Я сказал ей на этот раз очень немногое, потому, что и сам только что вернулся из заграницы и могу судить только по беглым впечатлениям, заимствованным из чтения газет и из разговоров с немногими близкими мне людьми, которые следили за ходом выборов в Государственную Думу.
По всему этому у меня сложилось убеждение, что при декабрьском {175} избирательном законе иного состава членов Думы нельзя было и ожидать, что преобладающий характер выборных принадлежит к оппозиционным элементам в стране, настроенным совершенно враждебно и к правительству и к новому строю законодательства, явно не отвечающему их стремлению ввести разом в России парламентский строй с решительным ограничением власти Монарха и с насаждением у нас такого внутреннего порядка и таких свобод, с какими не совладает никакое правительство, и высказал мое опасение, что работать с такою Думою едва ли окажется возможным.
На такое мое заключение Императрица сказала мне просто: "а что же в таком случае будет дальше?"
Я Ей ответил, что прошу не принимать моих слов за безусловно правильный вывод из создавшихся условий, которые, быть может, кажутся мне хуже, чем следует ожидать, и выждать как станут слагаться события, но по общему моему выводу следует ожидать, во всяком случае, немедленного проявления самых резких выступлений Думы в смысле оппозиционных требований к правительству и тогда нужно будет решиться на одно из двух: либо на введение у нас полного парламентского строя и в этом случае на передачу власти не старым слугам Государя, а совершенно новым людям, выполняющим не Его волю, а волю общественного настроения, либо - на роспуск Думы, и в этом случае нельзя не предвидеть, что при нашем избирательном законе лучшего состава получить не удастся и, следовательно, придется рано или поздно, думать о новом избирательном законе.
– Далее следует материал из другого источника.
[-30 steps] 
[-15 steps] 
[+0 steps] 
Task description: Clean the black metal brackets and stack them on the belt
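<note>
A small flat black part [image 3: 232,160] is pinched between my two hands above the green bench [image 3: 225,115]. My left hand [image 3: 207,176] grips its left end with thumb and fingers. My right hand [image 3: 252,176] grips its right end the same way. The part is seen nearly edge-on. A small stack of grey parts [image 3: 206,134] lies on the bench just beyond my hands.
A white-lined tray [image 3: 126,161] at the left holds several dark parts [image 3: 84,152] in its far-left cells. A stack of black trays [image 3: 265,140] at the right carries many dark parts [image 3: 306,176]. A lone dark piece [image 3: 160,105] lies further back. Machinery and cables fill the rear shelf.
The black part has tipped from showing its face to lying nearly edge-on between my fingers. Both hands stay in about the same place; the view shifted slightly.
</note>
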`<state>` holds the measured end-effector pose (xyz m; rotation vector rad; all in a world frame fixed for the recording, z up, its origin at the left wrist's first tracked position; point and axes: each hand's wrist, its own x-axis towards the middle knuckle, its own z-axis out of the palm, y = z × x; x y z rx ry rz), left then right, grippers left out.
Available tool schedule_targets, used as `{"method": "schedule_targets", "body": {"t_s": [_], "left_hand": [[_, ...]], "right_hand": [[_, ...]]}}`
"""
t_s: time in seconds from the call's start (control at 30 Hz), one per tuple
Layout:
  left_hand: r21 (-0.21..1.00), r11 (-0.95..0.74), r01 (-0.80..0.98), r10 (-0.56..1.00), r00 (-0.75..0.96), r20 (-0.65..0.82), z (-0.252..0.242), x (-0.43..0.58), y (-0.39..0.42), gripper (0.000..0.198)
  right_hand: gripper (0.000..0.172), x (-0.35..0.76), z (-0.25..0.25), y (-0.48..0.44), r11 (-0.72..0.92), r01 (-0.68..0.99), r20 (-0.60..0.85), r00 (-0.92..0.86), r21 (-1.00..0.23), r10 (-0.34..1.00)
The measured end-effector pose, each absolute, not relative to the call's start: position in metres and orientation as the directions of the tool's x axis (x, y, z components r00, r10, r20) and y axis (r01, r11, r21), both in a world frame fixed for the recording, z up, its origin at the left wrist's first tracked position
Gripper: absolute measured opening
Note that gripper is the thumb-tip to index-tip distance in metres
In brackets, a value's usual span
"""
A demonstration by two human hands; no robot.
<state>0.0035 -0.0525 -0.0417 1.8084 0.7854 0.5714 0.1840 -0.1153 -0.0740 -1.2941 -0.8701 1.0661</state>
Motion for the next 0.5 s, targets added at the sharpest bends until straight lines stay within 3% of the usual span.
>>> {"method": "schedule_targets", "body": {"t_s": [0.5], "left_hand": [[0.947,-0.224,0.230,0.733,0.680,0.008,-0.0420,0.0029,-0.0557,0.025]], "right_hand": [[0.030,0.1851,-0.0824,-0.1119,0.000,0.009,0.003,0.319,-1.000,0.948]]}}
"Все это Меня страшно пугает, и Я спрашиваю Себя даже, удастся ли нам избегнуть новых революционных вспышек, есть ли у нас достаточно сил, чтобы справиться с ними, как справились с Московским восстанием, и для этого тот ли человек Горемыкин, который может понадобиться в такую минуту".
Не уклоняясь от ответа на этот вопрос, я сказал только, что я не думаю, чтобы Горемыкин и сам считал себя призванным к такой роли, и не понимаю даже, почему не уклонился он и от назначения в данную минуту, так как мне кажется, что он отлично понимает, что его роль крайне неблагодарная и едва ли даже способен он просто выполнить свой долг перед Государем в такую минуту для которой он не обладает ни одним из самых необходимых условий. На этом наша беседа кончилась, и провожая меня, Императрица сказала мне: "Я {176} понимаю теперь, почему Вы так настойчиво просили Государя не назначать Вас, хотя и понимаю также, что у моего бедного сына так мало людей, которым Он верит, а Вы всегда говорили Ему то, что думаете".
В тот же день было назначено торжественное открытие Думы в ее помещении и всем Министрам предложено было явиться в Таврический Дворец к трем часам на молебствие. Предполагалось, что тут же произойдет и первая встреча народных представителей с правительством.
Ожидание это получило совершенно естественное, но мало обещающее пополнение. По окончании молебна, все мы стояли обособленною кучкою и к нам решительно никто не подошел, если не считать Графа Гейдена, который знал меня за время службы его в Канцелярии по принятию прошений.
Он один поздоровался с некоторыми из нас, но также не задерживался беседою с нами, и все мы, простоявши несколько минут, начали расходиться каждый в свою сторону.